▸ **THE TASK**: Start at the first line of the listing below. Write out each line exactly, stopping after the one that contains "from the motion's".

***

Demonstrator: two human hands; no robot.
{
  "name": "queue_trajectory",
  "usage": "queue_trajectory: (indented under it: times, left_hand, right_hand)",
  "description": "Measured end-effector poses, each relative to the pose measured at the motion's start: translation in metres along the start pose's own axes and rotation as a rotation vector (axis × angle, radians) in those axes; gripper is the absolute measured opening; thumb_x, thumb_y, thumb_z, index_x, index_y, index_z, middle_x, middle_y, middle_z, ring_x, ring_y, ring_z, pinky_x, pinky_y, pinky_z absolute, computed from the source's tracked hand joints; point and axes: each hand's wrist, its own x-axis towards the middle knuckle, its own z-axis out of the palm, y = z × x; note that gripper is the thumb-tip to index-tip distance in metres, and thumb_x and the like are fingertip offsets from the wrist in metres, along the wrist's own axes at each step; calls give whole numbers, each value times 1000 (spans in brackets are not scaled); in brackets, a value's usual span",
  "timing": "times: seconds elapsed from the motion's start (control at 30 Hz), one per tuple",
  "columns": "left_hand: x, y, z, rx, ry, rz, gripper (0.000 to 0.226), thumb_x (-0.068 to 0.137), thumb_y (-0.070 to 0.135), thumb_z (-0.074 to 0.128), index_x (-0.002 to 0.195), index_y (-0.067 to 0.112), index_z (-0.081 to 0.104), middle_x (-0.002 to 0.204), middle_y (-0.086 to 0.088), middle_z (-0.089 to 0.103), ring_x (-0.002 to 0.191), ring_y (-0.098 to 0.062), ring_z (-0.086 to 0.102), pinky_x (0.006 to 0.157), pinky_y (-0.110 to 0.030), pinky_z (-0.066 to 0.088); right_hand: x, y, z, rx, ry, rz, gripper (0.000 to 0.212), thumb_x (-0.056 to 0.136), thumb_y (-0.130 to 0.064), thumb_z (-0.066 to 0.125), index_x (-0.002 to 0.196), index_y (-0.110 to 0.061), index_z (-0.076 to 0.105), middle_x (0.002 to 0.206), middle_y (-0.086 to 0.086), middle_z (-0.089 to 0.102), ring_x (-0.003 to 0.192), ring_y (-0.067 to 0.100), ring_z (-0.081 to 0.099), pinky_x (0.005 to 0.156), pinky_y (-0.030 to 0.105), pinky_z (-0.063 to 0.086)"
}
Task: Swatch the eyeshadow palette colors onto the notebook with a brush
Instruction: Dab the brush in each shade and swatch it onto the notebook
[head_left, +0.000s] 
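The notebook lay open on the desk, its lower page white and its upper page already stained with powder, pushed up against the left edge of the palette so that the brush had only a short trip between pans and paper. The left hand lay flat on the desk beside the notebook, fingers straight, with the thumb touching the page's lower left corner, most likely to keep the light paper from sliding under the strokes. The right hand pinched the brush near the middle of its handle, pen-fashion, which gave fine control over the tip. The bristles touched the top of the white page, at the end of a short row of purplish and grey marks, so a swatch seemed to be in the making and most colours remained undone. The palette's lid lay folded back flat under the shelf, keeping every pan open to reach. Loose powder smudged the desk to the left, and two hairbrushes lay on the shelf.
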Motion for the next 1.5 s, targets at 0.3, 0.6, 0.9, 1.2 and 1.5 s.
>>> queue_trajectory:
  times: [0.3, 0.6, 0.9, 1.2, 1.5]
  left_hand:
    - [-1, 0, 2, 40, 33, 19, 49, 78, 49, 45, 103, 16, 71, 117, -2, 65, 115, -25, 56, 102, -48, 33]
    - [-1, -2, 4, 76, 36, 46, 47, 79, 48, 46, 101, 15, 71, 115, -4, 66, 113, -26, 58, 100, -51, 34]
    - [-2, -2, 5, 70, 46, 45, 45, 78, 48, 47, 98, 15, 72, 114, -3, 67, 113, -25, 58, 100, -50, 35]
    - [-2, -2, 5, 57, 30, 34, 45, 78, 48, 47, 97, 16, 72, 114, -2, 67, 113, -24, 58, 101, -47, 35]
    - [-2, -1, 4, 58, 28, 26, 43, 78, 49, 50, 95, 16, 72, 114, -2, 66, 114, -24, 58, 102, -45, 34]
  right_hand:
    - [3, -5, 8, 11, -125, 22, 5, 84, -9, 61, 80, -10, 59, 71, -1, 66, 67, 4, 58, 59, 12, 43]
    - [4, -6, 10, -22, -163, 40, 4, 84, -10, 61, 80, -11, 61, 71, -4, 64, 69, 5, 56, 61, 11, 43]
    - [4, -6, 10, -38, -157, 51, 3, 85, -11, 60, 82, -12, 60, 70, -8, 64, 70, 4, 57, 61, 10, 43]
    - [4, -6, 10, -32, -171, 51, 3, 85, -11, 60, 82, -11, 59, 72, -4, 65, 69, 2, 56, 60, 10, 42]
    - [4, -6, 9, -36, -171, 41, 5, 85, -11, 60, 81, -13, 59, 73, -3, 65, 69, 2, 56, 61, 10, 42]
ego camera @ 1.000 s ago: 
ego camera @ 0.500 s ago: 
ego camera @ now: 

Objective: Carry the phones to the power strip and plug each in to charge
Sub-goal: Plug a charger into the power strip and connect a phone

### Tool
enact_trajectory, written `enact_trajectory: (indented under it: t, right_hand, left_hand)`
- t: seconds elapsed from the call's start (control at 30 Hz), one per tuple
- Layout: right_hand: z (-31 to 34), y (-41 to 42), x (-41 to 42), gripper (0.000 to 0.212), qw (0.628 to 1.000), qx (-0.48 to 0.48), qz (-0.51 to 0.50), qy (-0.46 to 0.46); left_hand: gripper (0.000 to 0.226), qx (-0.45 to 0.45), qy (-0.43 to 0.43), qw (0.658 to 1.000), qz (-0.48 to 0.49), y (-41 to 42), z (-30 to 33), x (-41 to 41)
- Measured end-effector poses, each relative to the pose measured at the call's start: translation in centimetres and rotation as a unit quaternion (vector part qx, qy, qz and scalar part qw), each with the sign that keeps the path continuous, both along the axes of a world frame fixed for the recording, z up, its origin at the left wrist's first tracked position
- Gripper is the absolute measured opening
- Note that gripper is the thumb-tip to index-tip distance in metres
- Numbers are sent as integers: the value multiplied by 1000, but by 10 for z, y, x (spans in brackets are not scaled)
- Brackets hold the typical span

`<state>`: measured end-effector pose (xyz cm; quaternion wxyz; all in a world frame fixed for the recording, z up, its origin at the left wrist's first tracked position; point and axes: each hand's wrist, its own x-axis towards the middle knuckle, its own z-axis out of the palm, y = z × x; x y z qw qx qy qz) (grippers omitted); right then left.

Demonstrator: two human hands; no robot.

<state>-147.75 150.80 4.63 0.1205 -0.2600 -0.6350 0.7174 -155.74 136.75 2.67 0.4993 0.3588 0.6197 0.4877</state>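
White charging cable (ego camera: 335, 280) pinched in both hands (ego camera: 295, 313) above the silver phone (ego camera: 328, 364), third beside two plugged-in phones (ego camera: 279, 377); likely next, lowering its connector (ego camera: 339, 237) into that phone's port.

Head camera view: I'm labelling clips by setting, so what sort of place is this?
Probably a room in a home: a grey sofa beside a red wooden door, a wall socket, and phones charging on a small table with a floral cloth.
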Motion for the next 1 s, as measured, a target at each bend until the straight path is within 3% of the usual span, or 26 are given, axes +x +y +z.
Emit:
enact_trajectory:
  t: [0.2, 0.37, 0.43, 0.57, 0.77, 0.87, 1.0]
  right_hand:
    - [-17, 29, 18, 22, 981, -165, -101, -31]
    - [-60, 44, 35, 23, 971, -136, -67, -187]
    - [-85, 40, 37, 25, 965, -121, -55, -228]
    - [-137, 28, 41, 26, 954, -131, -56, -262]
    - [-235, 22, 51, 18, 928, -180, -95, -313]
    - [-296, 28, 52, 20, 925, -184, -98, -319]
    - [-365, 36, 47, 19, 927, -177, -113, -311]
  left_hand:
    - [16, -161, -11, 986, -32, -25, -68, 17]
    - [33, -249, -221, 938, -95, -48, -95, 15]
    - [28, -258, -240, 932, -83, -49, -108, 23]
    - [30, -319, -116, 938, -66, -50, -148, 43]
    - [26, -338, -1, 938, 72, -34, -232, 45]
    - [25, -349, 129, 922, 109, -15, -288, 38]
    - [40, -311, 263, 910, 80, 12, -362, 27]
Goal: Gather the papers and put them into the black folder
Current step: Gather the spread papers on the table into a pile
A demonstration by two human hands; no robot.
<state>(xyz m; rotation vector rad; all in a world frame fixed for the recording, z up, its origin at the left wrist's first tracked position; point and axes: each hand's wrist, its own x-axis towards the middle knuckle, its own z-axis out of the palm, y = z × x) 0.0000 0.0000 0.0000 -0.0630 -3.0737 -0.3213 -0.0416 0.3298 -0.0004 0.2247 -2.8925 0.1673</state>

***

▸ **ANSWER SECTION**:
Demonstrator: two human hands; no robot.
{
  "name": "queue_trajectory",
  "usage": "queue_trajectory: (indented under it: times, left_hand, right_hand)",
  "description": "Measured end-effector poses, each relative to the pose measured at the motion's start: translation in metres along the start pose's own axes and rotation as a rotation vector (axis × angle, radians) in those axes; gripper is the absolute measured opening; thumb_x, thumb_y, thumb_z, index_x, index_y, index_z, middle_x, middle_y, middle_z, ring_x, ring_y, ring_z, pinky_x, pinky_y, pinky_z absolute, computed from the source's tracked hand joints; point and axes: each hand's wrist, its own x-axis towards the middle knuckle, its own z-axis out of the palm, y = z × x; note that gripper is the thumb-tip to index-tip distance in metres, and thumb_x and the like are fingertip offsets from the wrist in metres, along the wrist's own axes at each step; calls give whole numbers, each value times 1000 (spans in brackets are not scaled); in brackets, a value's usual span",
  "timing": "times: seconds elapsed from the motion's start (control at 30 Hz), one per tuple",

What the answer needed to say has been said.